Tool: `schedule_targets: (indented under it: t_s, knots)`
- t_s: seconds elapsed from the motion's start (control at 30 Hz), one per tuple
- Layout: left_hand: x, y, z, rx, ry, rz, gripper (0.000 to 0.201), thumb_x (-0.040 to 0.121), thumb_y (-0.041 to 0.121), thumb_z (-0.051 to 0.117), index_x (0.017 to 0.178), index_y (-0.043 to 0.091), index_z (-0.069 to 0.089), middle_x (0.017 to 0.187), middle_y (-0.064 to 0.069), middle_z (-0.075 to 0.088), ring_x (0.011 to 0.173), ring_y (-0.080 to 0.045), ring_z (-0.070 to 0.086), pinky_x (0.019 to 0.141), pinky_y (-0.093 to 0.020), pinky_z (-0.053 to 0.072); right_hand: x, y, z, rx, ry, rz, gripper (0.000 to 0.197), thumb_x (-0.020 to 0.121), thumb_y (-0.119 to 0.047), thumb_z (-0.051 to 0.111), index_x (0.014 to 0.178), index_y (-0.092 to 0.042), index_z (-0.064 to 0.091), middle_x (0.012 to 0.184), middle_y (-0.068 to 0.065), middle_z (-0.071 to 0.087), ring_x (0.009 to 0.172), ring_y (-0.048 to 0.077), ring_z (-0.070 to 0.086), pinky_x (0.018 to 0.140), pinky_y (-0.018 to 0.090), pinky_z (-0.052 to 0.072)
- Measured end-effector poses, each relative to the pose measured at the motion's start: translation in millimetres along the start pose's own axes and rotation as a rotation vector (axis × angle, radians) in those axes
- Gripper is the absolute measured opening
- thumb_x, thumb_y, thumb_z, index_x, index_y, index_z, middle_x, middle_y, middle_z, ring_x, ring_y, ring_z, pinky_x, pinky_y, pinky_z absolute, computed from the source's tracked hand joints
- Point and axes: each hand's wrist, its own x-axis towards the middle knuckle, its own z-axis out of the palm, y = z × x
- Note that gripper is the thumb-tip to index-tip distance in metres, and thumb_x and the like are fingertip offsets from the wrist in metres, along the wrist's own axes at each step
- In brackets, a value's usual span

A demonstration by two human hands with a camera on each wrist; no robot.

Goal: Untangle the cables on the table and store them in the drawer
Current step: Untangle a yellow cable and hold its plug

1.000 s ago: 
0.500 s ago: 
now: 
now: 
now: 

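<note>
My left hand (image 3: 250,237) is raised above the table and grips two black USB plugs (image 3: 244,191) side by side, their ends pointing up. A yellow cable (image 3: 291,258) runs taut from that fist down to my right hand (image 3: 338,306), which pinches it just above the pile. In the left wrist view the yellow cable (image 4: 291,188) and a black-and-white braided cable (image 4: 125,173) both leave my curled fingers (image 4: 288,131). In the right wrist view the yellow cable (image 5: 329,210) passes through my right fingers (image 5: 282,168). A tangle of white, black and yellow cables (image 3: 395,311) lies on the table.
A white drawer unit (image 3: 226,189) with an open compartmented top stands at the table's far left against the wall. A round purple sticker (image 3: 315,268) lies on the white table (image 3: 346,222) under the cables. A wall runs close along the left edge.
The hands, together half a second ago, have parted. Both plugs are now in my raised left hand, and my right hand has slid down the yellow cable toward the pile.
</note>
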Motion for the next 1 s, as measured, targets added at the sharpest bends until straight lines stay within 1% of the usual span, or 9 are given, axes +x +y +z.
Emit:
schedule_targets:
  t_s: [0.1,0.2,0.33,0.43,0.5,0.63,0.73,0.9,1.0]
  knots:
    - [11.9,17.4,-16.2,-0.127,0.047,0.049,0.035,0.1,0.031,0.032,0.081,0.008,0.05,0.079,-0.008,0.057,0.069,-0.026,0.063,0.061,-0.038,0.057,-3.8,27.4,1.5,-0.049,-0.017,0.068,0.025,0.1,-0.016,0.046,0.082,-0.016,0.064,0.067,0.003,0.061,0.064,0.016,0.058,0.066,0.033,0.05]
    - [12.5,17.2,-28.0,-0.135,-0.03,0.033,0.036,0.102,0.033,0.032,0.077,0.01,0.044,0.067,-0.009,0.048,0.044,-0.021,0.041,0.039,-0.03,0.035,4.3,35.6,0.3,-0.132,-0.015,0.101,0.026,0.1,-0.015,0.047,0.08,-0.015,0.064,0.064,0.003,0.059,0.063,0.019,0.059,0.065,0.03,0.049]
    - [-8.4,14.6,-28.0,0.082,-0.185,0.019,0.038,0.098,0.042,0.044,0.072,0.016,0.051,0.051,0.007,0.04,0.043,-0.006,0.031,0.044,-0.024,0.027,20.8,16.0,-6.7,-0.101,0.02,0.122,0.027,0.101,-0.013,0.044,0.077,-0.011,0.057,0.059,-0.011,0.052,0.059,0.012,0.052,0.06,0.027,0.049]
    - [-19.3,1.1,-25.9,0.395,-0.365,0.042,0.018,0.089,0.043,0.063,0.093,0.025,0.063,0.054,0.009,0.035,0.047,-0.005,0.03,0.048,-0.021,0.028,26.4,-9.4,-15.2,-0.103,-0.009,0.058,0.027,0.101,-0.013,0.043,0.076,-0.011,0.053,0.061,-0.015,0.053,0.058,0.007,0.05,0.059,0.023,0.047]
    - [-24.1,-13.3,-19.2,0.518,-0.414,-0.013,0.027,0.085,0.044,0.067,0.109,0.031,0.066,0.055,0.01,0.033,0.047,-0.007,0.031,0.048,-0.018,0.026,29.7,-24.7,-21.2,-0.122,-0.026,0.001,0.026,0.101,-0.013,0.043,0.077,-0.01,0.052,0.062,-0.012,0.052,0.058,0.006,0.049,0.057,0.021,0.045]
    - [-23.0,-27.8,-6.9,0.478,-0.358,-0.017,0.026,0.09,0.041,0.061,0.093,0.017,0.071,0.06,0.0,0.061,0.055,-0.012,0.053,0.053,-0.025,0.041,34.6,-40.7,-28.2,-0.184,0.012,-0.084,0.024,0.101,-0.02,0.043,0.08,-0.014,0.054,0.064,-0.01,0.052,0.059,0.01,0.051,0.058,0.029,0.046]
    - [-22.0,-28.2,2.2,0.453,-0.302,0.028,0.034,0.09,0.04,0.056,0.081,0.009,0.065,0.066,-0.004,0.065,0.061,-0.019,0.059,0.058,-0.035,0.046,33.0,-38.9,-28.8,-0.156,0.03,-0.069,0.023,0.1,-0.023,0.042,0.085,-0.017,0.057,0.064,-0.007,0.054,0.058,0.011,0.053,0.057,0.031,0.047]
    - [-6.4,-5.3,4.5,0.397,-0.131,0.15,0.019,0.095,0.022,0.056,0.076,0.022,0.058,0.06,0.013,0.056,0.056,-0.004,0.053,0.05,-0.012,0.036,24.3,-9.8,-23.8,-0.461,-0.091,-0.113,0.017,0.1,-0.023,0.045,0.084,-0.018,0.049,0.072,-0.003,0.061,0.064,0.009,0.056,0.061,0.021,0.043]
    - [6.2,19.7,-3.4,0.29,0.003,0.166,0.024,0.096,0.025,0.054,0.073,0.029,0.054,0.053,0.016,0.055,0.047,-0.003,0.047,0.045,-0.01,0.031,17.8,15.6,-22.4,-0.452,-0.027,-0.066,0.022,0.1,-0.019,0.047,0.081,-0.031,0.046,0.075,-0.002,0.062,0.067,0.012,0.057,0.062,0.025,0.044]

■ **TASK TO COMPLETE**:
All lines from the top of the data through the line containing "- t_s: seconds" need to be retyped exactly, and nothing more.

■ **EXERCISE ANSWER**:
Tool: `schedule_targets: (indented under it: t_s, knots)`
- t_s: seconds elapsed from the motion's start (control at 30 Hz), one per tuple

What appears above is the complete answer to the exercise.